How do you currently use AI in treating patients with PE?
Currently at Mount Sinai, every chest CT in the system is evaluated in real-time by our AI algorithm for a positive PE, evidence of right heart strain, and central clot burden. When all 3 criteria are met, the relevant PERT (program evaluation and review technique) stakeholders are notified via an app and can immediately evaluate a patient’s imaging, trended laboratory data, and current hemodynamics via the product’s electronic medical record integration. By expediting this evaluation, we can risk stratify patients before they’ve even left the scanner and know whether the patient is potentially a candidate for pulmonary artery (PA) reperfusion therapies before the on-call diagnostic radiologist has even gotten to the study on their list. Every potential PE patient gets faster care as a result of our integrated AI algorithms.

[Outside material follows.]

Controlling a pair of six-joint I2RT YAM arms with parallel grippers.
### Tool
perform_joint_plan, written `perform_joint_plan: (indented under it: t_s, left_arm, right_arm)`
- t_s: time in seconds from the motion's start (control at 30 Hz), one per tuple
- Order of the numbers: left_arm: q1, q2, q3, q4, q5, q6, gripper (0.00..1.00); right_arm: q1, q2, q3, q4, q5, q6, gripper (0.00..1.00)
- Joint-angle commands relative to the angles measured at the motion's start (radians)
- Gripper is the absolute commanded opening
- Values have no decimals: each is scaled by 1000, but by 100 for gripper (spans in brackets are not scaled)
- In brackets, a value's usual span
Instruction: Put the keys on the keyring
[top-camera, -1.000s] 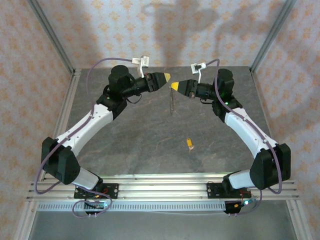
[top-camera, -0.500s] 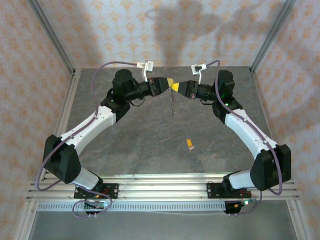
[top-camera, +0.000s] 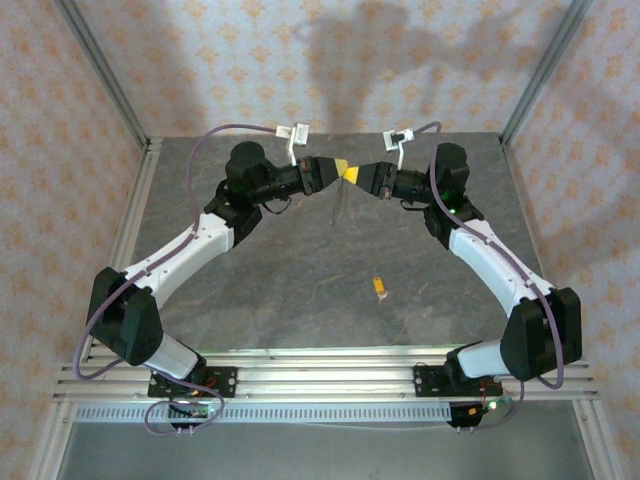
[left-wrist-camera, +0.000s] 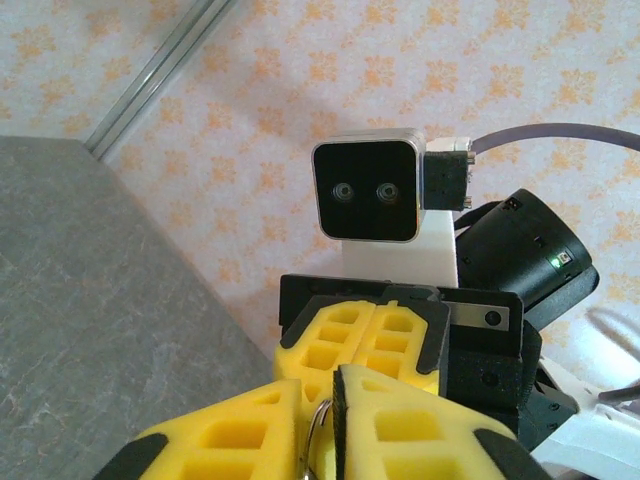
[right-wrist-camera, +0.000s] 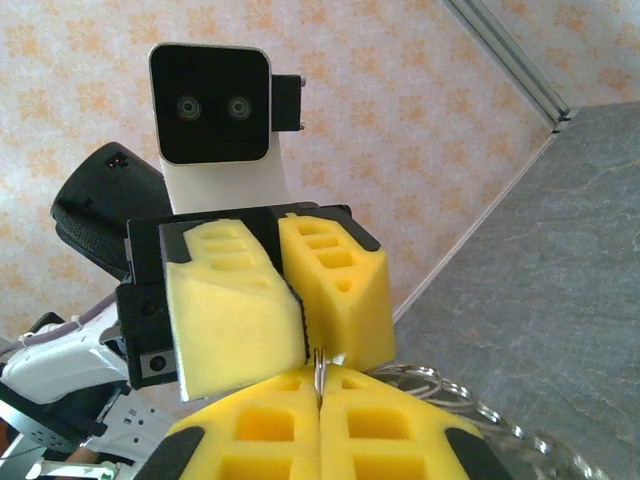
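Note:
Above the back of the table, my left gripper (top-camera: 337, 168) and right gripper (top-camera: 351, 173) meet tip to tip. The right gripper (right-wrist-camera: 320, 395) is shut on the keyring (right-wrist-camera: 320, 366), whose thin metal edge sticks up between its yellow fingers. A chain of silvery rings (right-wrist-camera: 500, 410) trails off beside it. In the left wrist view the keyring (left-wrist-camera: 318, 428) sits between the fingers of my left gripper (left-wrist-camera: 320, 402). Those jaws are almost closed, with a sliver of gap on one side. One small key (top-camera: 379, 287) with an orange head lies on the grey table, right of centre.
The grey table (top-camera: 250, 290) is walled by patterned panels with metal corner posts (top-camera: 105, 75). Both arms arch inward from their bases at the near rail (top-camera: 320, 375). Open tabletop lies between the arms around the key.
My left gripper has swung right until its tip meets the right gripper, and its jaws have narrowed around the keyring. The right arm and the key have stayed put.

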Motion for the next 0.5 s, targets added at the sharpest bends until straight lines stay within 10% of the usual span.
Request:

What are some of the key limitations or challenges of implementing AI in PE management?
The current AI platforms being utilized in PE management largely have their origins in the stroke world, so a lot of the technology is oriented toward rapid mobilization and a binary decision regarding catheter intervention vs non-catheter intervention. Speed is important, but one of the limitations and therefore one of the challenges for us—and for any member of a PERT team nationwide—is how we implement these technologies in order to provide optimum longitudinal care, outside of the acute hospital visit—making sure that patients are plugged into the appropriate follow-up algorithms.
How do you envision AI evolving in procedural planning or post-intervention monitoring for patients with PE?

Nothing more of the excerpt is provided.